══ PROVIDED MATERIAL ══

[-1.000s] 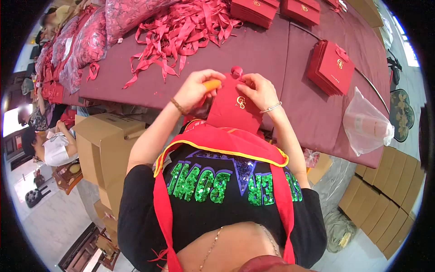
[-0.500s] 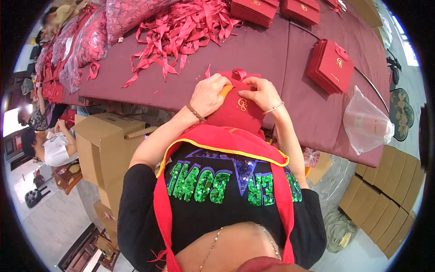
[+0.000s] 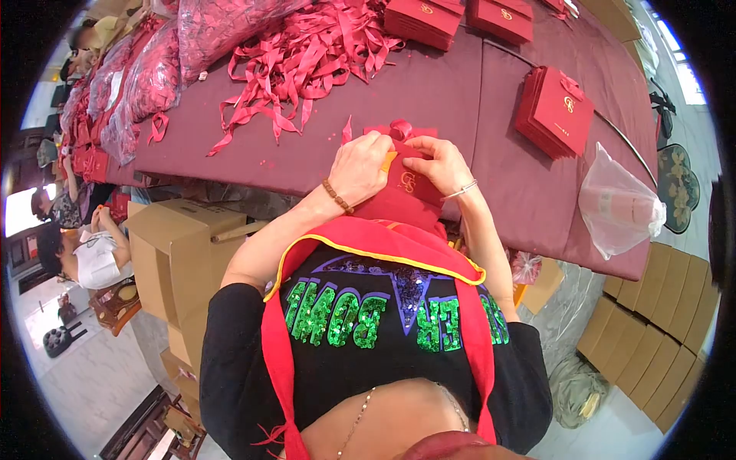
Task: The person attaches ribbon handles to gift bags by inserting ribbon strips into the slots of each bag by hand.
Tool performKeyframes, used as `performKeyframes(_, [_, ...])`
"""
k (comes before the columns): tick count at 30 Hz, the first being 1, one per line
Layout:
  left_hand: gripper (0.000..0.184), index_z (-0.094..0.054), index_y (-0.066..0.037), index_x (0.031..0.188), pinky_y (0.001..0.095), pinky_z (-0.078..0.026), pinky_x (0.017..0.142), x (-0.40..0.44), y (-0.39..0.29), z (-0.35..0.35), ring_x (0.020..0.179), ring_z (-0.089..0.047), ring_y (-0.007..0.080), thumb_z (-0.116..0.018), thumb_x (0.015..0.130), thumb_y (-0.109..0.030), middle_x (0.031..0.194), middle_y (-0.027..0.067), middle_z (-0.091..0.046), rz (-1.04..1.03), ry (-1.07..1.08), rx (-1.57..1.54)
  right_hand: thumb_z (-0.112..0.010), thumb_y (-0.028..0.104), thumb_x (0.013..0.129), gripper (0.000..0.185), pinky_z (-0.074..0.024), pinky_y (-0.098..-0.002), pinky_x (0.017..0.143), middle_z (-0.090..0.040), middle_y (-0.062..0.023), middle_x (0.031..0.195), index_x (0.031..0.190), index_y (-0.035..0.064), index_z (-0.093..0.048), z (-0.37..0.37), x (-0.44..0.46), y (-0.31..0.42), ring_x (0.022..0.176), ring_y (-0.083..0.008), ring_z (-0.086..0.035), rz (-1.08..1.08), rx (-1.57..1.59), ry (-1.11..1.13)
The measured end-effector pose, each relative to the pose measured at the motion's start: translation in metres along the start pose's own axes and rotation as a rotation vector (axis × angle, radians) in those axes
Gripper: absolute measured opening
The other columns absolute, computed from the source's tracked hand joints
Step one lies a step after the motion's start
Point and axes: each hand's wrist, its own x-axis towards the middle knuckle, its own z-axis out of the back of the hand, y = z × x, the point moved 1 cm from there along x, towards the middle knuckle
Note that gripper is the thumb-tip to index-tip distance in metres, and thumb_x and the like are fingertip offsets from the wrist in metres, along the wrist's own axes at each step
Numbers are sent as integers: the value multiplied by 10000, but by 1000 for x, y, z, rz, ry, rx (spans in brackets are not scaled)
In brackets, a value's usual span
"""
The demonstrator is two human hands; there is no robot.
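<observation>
A red paper gift bag (image 3: 389,201) with a gold monogram lies at the table's near edge, close against my apron. My left hand (image 3: 359,167) has its fingers closed at the bag's upper left edge. A small yellow-orange piece (image 3: 389,159), which looks like a finger cover, shows at its thumb. With bent fingers, my right hand (image 3: 438,162) pinches the bag's top edge on the right. A red ribbon loop (image 3: 400,129) stands up between the two hands. The fingertips of my left hand are partly hidden.
Loose red ribbons (image 3: 299,69) lie in a heap beyond my hands. Stacked red bags (image 3: 555,113) rest to the right, near a clear plastic bag (image 3: 619,203). An open cardboard box (image 3: 180,238) stands at left. Another person (image 3: 96,249) sits farther left.
Both hands stay at the top of the bag. My left hand's fingers have shifted slightly, and the right fingers have drawn a little closer to the ribbon loop.
</observation>
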Motion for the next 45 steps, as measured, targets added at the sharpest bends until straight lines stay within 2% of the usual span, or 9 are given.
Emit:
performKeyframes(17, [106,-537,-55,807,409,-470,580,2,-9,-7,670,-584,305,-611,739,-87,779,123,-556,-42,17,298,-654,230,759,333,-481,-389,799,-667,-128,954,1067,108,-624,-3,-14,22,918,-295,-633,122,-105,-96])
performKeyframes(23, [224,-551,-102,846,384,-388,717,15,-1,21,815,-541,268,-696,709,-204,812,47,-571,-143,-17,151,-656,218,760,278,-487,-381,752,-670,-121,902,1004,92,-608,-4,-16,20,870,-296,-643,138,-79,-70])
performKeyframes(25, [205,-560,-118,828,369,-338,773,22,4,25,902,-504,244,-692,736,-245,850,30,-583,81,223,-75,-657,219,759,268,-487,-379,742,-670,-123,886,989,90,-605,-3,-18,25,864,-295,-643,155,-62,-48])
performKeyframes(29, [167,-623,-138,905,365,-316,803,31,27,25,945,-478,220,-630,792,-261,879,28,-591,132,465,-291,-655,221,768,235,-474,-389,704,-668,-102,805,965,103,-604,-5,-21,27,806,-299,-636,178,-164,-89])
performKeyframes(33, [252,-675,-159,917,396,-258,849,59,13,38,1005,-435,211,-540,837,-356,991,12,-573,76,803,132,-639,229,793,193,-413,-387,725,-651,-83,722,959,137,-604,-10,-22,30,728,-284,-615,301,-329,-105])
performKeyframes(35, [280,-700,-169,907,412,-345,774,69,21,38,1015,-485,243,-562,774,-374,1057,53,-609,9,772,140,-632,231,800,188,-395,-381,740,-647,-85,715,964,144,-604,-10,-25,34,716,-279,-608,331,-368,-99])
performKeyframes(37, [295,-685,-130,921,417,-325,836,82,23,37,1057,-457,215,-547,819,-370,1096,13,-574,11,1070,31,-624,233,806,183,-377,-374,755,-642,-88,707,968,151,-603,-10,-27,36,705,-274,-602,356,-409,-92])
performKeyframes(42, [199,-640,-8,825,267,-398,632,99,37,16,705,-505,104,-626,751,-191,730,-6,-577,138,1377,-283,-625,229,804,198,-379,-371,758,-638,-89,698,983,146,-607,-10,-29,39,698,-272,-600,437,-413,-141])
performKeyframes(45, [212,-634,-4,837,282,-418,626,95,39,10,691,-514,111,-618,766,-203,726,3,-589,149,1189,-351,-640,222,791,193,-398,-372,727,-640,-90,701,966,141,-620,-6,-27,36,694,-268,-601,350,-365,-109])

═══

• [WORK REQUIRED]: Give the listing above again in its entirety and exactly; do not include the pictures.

• [SOLUTION TO THE PROBLEM]:
[-1.000s] 
[-0.500s] 
[+0.000s] 
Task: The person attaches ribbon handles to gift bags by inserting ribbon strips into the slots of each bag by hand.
Tool performKeyframes, used as `performKeyframes(_, [_, ...])`
"""
k (comes before the columns): tick count at 30 Hz, the first being 1, one per line
Layout:
  left_hand: gripper (0.000..0.184), index_z (-0.094..0.054), index_y (-0.066..0.037), index_x (0.031..0.188), pinky_y (0.001..0.095), pinky_z (-0.078..0.026), pinky_x (0.017..0.142), x (-0.40..0.44), y (-0.39..0.29), z (-0.35..0.35), ring_x (0.020..0.179), ring_z (-0.089..0.047), ring_y (-0.007..0.080), thumb_z (-0.116..0.018), thumb_x (0.015..0.130), thumb_y (-0.109..0.030), middle_x (0.031..0.194), middle_y (-0.027..0.067), middle_z (-0.091..0.046), rz (-1.04..1.03), ry (-1.07..1.08), rx (-1.57..1.54)
  right_hand: thumb_z (-0.112..0.010), thumb_y (-0.028..0.104), thumb_x (0.013..0.129), gripper (0.000..0.185), pinky_z (-0.074..0.024), pinky_y (-0.098..-0.002), pinky_x (0.017..0.143), middle_z (-0.090..0.040), middle_y (-0.062..0.023), middle_x (0.031..0.195), index_x (0.031..0.190), index_y (-0.035..0.064), index_z (-0.093..0.048), z (-0.37..0.37), x (-0.44..0.46), y (-0.31..0.42), ring_x (0.022..0.176), ring_y (-0.083..0.008), ring_z (-0.086..0.035), rz (-1.08..1.08), rx (-1.57..1.59), ry (-1.11..1.13)
The measured end-effector pose, each relative to the pose measured at the motion's start: translation in metres along the start pose's own axes and rotation as a rotation vector (axis × angle, radians) in those axes
Gripper: absolute measured opening
The other columns absolute, computed from the source's tracked hand joints
Step one lies a step after the motion's start
Point and axes: each hand's wrist, its own x-axis towards the middle knuckle, its own z-axis out of the back of the hand, y = z × x, the point moved 1 cm from there along x, towards the middle knuckle
Note that gripper is the thumb-tip to index-tip distance in metres, and thumb_x and the like are fingertip offsets from the wrist in metres, along the wrist's own axes at each step
Numbers are sent as integers: the value multiplied by 10000, but by 1000 for x, y, z, rz, ry, rx (spans in brackets are not scaled)
In brackets, a value's usual span
"""
The demonstrator is two human hands; there is no robot.
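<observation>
A red paper gift bag (image 3: 389,201) with a gold monogram lies at the table's near edge, close against my apron. My left hand (image 3: 359,167) has its fingers closed at the bag's upper left edge. A small yellow-orange piece (image 3: 389,159), which looks like a finger cover, shows at its thumb. With bent fingers, my right hand (image 3: 438,162) pinches the bag's top edge on the right. A red ribbon loop (image 3: 400,129) stands up between the two hands. The fingertips of my left hand are partly hidden.
Loose red ribbons (image 3: 299,69) lie in a heap beyond my hands. Stacked red bags (image 3: 555,113) rest to the right, near a clear plastic bag (image 3: 619,203). An open cardboard box (image 3: 180,238) stands at left. Another person (image 3: 96,249) sits farther left.
Both hands stay at the top of the bag. My left hand's fingers have shifted slightly, and the right fingers have drawn a little closer to the ribbon loop.
</observation>
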Motion for the next 45 steps, as measured, targets added at the sharpest bends until straight lines stay within 2% of the usual span, or 9 are given.
Emit:
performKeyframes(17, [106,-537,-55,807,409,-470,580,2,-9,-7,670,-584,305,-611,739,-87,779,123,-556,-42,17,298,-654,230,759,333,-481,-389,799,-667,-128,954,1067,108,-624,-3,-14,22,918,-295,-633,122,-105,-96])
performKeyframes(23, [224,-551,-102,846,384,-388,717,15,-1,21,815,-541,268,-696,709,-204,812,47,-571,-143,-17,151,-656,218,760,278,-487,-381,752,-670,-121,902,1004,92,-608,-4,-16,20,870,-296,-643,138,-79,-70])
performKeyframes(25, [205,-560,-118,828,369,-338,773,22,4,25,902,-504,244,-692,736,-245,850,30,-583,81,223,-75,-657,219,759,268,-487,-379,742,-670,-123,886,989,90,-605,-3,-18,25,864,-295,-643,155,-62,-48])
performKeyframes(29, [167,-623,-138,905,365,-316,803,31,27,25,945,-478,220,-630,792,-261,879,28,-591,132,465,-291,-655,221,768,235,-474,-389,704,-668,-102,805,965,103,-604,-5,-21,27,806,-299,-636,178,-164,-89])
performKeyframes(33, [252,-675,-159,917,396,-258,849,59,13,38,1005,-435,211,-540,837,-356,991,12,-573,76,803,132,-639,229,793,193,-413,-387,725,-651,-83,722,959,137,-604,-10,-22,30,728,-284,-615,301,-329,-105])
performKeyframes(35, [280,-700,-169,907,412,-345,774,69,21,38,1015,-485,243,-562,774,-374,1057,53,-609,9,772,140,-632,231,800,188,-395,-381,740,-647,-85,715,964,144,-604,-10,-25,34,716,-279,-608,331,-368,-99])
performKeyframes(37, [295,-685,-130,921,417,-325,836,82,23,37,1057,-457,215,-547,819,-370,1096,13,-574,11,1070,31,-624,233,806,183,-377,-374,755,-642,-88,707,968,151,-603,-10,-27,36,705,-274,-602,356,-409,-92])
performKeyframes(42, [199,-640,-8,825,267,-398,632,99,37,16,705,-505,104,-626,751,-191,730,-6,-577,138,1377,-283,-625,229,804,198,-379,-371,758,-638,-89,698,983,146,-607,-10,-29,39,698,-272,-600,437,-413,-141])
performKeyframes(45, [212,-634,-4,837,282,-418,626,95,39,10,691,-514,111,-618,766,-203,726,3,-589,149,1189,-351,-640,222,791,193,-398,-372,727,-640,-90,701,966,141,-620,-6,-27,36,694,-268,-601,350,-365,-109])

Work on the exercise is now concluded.